__Work instruction__: Transcribe every entry verbatim; omit pictures.

__Supplied records__:
++++++++++++++++++++
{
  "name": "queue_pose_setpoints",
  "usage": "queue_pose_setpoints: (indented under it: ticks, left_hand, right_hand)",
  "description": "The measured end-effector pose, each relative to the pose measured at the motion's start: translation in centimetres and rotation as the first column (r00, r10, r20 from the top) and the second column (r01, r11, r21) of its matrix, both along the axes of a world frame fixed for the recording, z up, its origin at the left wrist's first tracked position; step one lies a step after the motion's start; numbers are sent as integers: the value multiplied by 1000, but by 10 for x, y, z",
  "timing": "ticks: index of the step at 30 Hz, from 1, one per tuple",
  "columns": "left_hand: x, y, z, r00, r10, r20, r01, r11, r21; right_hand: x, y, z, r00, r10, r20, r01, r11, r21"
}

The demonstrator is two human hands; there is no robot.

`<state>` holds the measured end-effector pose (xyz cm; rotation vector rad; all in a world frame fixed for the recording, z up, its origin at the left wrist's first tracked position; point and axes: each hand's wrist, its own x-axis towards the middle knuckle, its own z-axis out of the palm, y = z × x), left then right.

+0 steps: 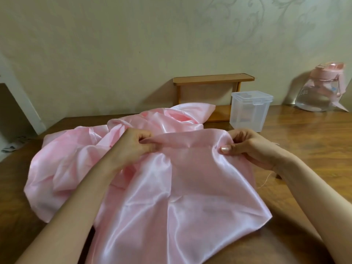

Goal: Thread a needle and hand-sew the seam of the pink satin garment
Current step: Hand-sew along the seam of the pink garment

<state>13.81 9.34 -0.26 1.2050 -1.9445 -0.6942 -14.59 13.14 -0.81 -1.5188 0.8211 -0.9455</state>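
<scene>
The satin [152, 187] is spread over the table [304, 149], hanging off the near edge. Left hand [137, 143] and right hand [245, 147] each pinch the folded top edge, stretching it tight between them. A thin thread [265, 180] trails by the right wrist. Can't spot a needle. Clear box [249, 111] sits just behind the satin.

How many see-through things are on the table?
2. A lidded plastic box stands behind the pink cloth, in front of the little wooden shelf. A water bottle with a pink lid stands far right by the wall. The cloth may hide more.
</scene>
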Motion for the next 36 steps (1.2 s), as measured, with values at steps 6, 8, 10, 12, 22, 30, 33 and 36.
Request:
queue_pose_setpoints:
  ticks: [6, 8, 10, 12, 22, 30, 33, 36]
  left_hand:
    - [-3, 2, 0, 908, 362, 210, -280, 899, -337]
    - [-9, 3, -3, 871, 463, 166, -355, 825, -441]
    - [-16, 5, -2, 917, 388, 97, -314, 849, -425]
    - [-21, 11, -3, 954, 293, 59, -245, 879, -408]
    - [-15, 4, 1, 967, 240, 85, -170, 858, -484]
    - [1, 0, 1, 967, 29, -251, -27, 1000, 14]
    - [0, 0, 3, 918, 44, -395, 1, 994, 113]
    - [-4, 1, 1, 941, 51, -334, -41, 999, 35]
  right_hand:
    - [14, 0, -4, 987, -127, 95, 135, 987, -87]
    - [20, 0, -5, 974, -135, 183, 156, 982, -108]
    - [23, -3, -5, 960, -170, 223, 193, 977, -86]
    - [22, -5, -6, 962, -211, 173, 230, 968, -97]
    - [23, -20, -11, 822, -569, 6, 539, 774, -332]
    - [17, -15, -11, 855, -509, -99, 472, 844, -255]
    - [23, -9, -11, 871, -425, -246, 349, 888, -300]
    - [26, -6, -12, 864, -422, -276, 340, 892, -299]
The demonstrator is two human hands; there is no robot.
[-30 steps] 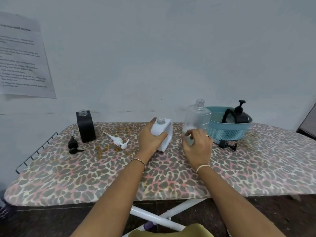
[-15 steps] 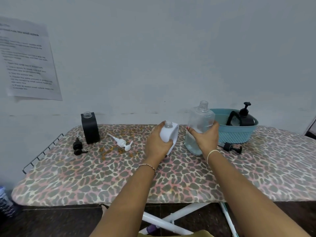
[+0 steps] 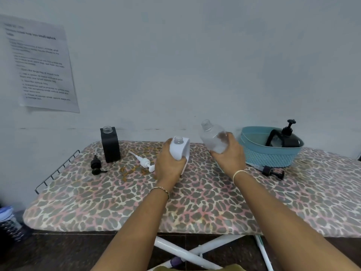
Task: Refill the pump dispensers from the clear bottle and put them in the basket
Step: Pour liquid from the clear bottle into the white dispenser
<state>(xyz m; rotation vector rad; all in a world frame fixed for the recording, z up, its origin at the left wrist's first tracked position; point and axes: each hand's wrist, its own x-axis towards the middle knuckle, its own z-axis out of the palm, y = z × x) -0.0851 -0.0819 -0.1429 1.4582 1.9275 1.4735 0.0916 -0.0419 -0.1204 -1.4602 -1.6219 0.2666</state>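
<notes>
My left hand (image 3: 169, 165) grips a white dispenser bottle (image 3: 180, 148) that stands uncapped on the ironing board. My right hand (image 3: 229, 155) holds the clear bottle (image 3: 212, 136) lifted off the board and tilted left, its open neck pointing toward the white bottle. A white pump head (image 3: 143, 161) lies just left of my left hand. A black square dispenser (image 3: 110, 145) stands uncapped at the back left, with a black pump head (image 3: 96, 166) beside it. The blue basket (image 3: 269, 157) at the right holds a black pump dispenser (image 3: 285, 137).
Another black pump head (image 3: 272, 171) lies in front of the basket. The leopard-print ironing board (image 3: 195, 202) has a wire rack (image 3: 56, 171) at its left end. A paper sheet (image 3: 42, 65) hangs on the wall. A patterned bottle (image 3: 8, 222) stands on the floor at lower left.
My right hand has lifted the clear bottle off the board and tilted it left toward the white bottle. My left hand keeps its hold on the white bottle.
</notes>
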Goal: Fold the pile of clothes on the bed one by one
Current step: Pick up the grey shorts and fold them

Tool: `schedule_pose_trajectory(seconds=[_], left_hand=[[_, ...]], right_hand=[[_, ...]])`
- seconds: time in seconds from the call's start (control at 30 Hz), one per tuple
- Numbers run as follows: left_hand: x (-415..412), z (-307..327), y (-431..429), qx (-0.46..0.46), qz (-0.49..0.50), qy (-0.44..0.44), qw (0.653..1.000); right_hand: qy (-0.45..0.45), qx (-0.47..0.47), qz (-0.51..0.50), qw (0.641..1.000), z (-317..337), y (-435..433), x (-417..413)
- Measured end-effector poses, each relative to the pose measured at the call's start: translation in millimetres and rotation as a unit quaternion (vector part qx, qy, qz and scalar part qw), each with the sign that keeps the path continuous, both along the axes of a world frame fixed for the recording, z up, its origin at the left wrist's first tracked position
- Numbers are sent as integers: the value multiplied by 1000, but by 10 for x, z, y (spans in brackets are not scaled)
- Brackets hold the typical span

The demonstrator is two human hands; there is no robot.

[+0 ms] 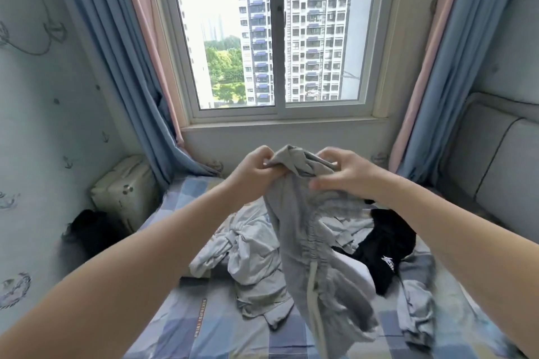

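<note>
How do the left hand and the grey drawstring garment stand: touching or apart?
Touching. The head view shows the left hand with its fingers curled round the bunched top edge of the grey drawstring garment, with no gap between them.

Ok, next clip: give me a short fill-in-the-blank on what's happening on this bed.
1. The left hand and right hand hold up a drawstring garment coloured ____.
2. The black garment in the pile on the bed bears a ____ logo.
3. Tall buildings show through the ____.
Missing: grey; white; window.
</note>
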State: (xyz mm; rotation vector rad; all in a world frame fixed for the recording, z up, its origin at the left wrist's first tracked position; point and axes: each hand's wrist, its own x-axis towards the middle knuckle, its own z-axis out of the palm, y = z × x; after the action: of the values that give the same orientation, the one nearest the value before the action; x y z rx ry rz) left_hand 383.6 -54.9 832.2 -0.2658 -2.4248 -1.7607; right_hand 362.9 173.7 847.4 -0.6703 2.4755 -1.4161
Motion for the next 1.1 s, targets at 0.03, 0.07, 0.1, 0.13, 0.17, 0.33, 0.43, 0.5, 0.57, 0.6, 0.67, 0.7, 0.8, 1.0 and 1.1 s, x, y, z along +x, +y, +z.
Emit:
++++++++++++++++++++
__Response box__:
{
  "name": "queue_pose_setpoints",
  "usage": "queue_pose_setpoints: (indented under it: ticks, left_hand, right_hand)",
  "description": "The measured end-effector pose, each relative to the pose measured at the motion's start: translation in centimetres and rotation as the first column (r00, r10, r20 from the top) and the second column (r01, r11, r21) of its matrix, both along the axes of a world frame fixed for the recording, z up, its origin at the left wrist's first tracked position; step one lies a step after the motion's start; numbers are sent as integers: the value multiplied by 1000, but by 10 for x, y, z",
  "timing": "ticks: index of the step at 30 Hz, from 1, one per tuple",
  "columns": "left_hand: x, y, z, r00, r10, r20, r01, r11, r21; right_hand: x, y, z, r00, r10, r20, r01, r11, r21"
}

The demonstrator is two human hands; there is no robot.

`<state>` holds the measured end-effector pose (xyz cm; rotation vector rad; all in a world frame fixed for the recording, z up, its origin at the left wrist's first tracked position; point and axes: each hand's wrist, its own x-axis towards the middle knuckle, its own z-axis out of the palm, y = z × x), left then right.

+0 steps: 

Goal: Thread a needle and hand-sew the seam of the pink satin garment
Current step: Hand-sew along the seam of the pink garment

<state>13.81 9.34 -0.26 1.2050 -1.9445 -0.6942 -14.59 13.14 -0.81 -1.5188 0.8211 -0.9455</state>
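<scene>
The satin [152, 187] is spread over the table [304, 149], hanging off the near edge. Left hand [137, 143] and right hand [245, 147] each pinch the folded top edge, stretching it tight between them. A thin thread [265, 180] trails by the right wrist. Can't spot a needle. Clear box [249, 111] sits just behind the satin.

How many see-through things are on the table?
2. A lidded plastic box stands behind the pink cloth, in front of the little wooden shelf. A water bottle with a pink lid stands far right by the wall. The cloth may hide more.
</scene>
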Motion for the next 36 steps (1.2 s), as measured, with values at steps 6, 8, 10, 12, 22, 30, 33 and 36.
Request:
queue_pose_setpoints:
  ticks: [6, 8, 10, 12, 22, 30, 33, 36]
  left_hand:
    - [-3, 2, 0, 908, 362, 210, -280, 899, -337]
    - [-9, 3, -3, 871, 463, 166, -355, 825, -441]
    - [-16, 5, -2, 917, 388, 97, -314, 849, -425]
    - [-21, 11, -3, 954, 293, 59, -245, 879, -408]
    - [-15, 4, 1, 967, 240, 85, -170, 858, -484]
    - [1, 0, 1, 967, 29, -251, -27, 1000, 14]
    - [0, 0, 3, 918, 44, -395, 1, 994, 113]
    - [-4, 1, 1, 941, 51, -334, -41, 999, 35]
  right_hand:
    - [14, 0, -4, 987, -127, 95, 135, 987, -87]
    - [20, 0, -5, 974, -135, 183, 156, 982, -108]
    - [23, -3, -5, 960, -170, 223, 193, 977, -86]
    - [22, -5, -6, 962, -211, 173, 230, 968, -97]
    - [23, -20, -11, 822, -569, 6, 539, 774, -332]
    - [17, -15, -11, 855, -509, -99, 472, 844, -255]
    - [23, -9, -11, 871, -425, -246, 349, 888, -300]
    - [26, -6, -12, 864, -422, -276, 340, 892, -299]
The demonstrator is two human hands; there is no robot.
[-30 steps] 
[-15 steps] 
[+0 steps] 
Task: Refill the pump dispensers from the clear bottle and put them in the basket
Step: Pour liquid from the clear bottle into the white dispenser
<state>(xyz m; rotation vector rad; all in a world frame fixed for the recording, z up, its origin at the left wrist's first tracked position; point and axes: each hand's wrist, its own x-axis towards the middle knuckle, its own z-axis out of the palm, y = z × x) -0.0851 -0.0819 -0.1429 1.4582 1.9275 1.4735 0.0916 -0.0419 -0.1204 -1.4602 -1.6219 0.2666</state>
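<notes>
My left hand (image 3: 169, 165) grips a white dispenser bottle (image 3: 180, 148) that stands uncapped on the ironing board. My right hand (image 3: 229, 155) holds the clear bottle (image 3: 212, 136) lifted off the board and tilted left, its open neck pointing toward the white bottle. A white pump head (image 3: 143, 161) lies just left of my left hand. A black square dispenser (image 3: 110, 145) stands uncapped at the back left, with a black pump head (image 3: 96, 166) beside it. The blue basket (image 3: 269, 157) at the right holds a black pump dispenser (image 3: 285, 137).
Another black pump head (image 3: 272, 171) lies in front of the basket. The leopard-print ironing board (image 3: 195, 202) has a wire rack (image 3: 56, 171) at its left end. A paper sheet (image 3: 42, 65) hangs on the wall. A patterned bottle (image 3: 8, 222) stands on the floor at lower left.
My right hand has lifted the clear bottle off the board and tilted it left toward the white bottle. My left hand keeps its hold on the white bottle.
</notes>
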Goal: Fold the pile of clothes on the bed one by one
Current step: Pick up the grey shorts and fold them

Tool: `schedule_pose_trajectory(seconds=[_], left_hand=[[_, ...]], right_hand=[[_, ...]])`
- seconds: time in seconds from the call's start (control at 30 Hz), one per tuple
- Numbers run as follows: left_hand: x (-415..412), z (-307..327), y (-431..429), qx (-0.46..0.46), qz (-0.49..0.50), qy (-0.44..0.44), qw (0.653..1.000); right_hand: qy (-0.45..0.45), qx (-0.47..0.47), qz (-0.51..0.50), qw (0.641..1.000), z (-317..337), y (-435..433), x (-417..413)
- Measured end-effector poses, each relative to the pose measured at the call's start: translation in millimetres and rotation as a unit quaternion (vector part qx, qy, qz and scalar part qw), each with the sign that keeps the path continuous, both along the axes of a world frame fixed for the recording, z up, its origin at the left wrist's first tracked position
- Numbers are sent as integers: the value multiplied by 1000, but by 10 for x, z, y (spans in brackets are not scaled)
- Brackets hold the typical span

The demonstrator is two human hands; there is no robot.

[+0 ms] 

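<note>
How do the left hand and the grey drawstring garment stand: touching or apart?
Touching. The head view shows the left hand with its fingers curled round the bunched top edge of the grey drawstring garment, with no gap between them.

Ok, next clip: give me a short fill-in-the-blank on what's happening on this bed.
1. The left hand and right hand hold up a drawstring garment coloured ____.
2. The black garment in the pile on the bed bears a ____ logo.
3. Tall buildings show through the ____.
Missing: grey; white; window.
</note>
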State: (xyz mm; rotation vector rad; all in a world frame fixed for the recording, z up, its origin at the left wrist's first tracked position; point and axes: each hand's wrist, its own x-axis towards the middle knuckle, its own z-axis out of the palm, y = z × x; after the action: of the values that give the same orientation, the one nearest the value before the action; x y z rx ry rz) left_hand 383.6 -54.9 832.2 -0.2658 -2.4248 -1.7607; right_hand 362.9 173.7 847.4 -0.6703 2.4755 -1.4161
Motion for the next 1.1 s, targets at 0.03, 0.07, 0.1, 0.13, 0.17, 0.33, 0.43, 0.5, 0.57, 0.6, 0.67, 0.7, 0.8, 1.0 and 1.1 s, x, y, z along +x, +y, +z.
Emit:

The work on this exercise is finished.